# favourite roach species?



## Catherine896 (Jul 27, 2007)

Im starting to breed some of my own livefoods. I bought 300 large Dubias the other day and am looking forwards to them starting to breed (hopefully!)

I was just looking into Turkistans aswell. Any good/bad points with these?

What is everyones favourite species for breeding/feeding? I can see Dubias winning but wanted to see poll results too.

Thanks


----------



## reptiles-ink (Nov 4, 2006)

It depends what I'm feeding them to.
Dubias are bigger and cant climb very well, lobsters are smaller and breed better but are very good climbers.


----------



## Pleco07 (Aug 15, 2007)

I prefer Dubias, so easy to breed.
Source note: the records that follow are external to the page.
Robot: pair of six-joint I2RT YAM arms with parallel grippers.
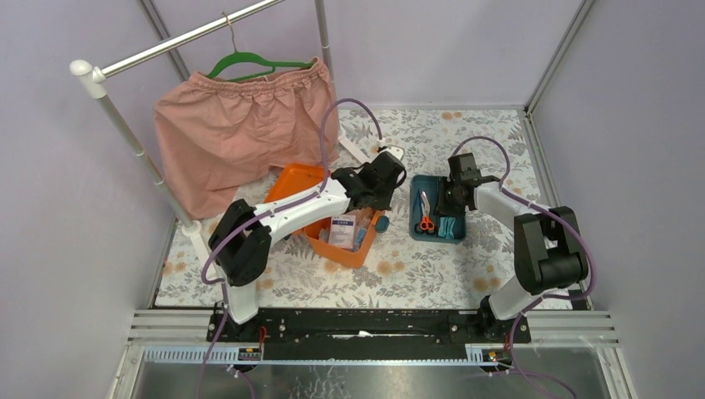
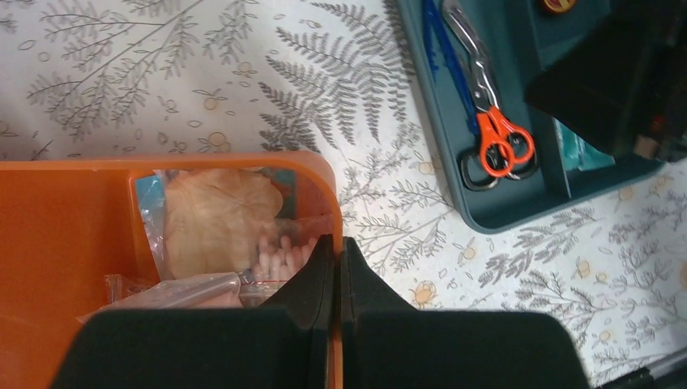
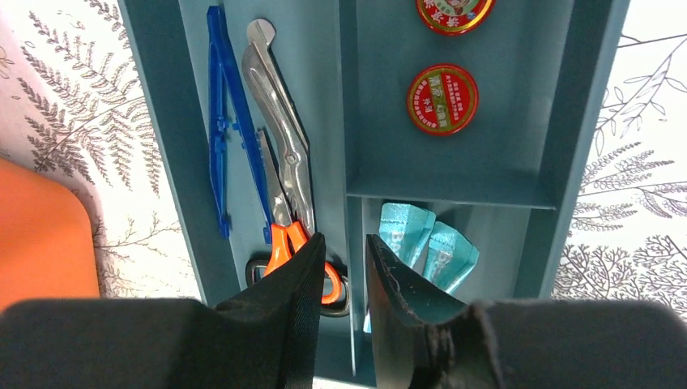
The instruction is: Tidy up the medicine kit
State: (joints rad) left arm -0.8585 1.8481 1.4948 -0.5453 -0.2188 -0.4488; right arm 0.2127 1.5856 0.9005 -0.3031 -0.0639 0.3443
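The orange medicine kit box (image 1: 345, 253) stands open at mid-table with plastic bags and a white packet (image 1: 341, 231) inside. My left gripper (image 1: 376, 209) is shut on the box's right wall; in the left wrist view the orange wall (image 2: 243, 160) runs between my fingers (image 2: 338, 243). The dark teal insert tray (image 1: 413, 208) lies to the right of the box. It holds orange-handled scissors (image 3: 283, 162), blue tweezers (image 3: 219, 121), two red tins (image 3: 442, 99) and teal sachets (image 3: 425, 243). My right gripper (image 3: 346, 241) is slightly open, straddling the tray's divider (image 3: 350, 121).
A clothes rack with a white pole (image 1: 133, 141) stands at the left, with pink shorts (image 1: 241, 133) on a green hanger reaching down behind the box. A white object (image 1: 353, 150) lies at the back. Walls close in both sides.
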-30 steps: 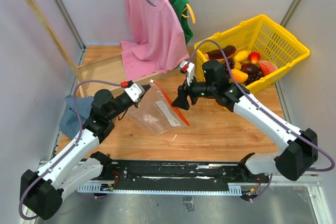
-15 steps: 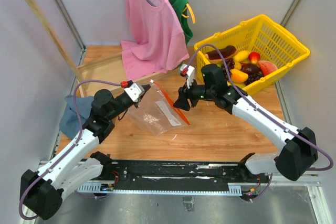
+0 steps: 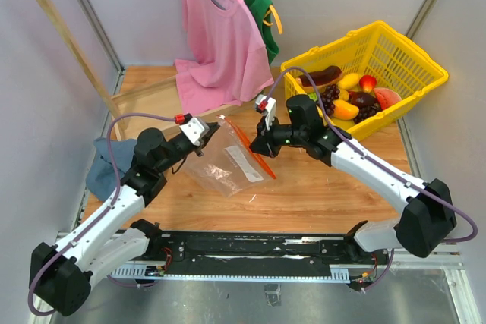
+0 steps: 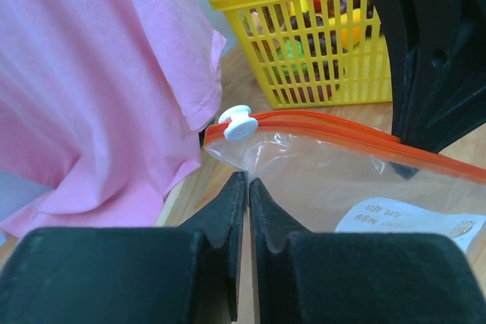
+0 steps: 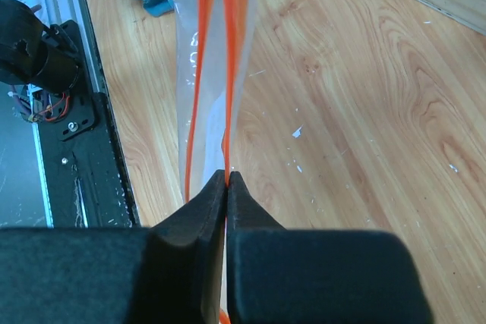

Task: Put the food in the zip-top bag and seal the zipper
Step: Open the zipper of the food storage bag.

Fed the adults to my BD, smaller ones to my gecko and scorpion.

I had lobsters in the past, they are super quick breedes but I found them to fiddly and quick to pick up and feed so i gave up on them.


----------



## Catherine896 (Jul 27, 2007)

Just seen a few female Dubias dropping eggs 

Wasnt impressed with the males hopping around on my bed the other day either lol :censor:

Was chasing 1 round my kitchen for 10 minutes :gasp:

The tub is more secure now, and that tubs inside a bigger tub too lol.

Hopefully wont find any more escapees :devil:


----------



## Jim2109 (Mar 30, 2009)

my vote is for Turkistans. they seem to be very underrated. they are more prolific and faster breeders than Dubias, required conditions are similar but they require more humidity to hatch their eggs, they are a smaller roach fully grown but big enough to be a meal for any lizard, and as babies they are nice and small for small and young lizards and stay smaller for longer.

there are quite a few positives for Turkistan roaches, and thus far ive not found any negatives. my water dragons arent really fussy though, they eat anything that moves. the Turkistans move much faster though and draw their attention better than the Dubias which arent slow by any means.


----------



## Anna89 (Sep 18, 2008)

Hi,

I voted dubia! I bought 5 adult females and one male at the south west show and two had lots of babies within a week - waiting for the others to drop now! Livefoods uk sell them now too! Getting some every week now!

Anna.


----------



## The_Real_Moreliaman (Jan 24, 2009)

I like these !!








But i dont feed any to reps !!


----------



## Javeo (May 4, 2008)

Having kept dubia, lobster and turks I prefer turkistan roaches. As said above they are faster breeders, more active and stay smaller as babies so even my dartfrogs can eat them. second is lobster and last is dubia, I actually sold my colony recently as I couldnt be bothered with them. If you have large reptiles thaen I guess they are useful but I only have frogs and day geckos.


----------



## Catherine896 (Jul 27, 2007)

I want to try Turkistans, can they jump/fly?

Thanks


----------



## Jim2109 (Mar 30, 2009)

Catherine896 said:


> I want to try Turkistans, can they jump/fly?
> 
> Thanks


males have wings but they cant fly. sometimes they try flapping them but they dont go anywhere. and they cant jump at all. they cant climb smooth surfaces either. they are never going to escape unless there is a gap for them to crawl through at ground level. and they are super fast and always want to hide anyway. unless i start pulling egg trays apart i never even see mine, bearing in mind there are over 300 of them in there! as soon as i open the box and light gets in they all just vanish.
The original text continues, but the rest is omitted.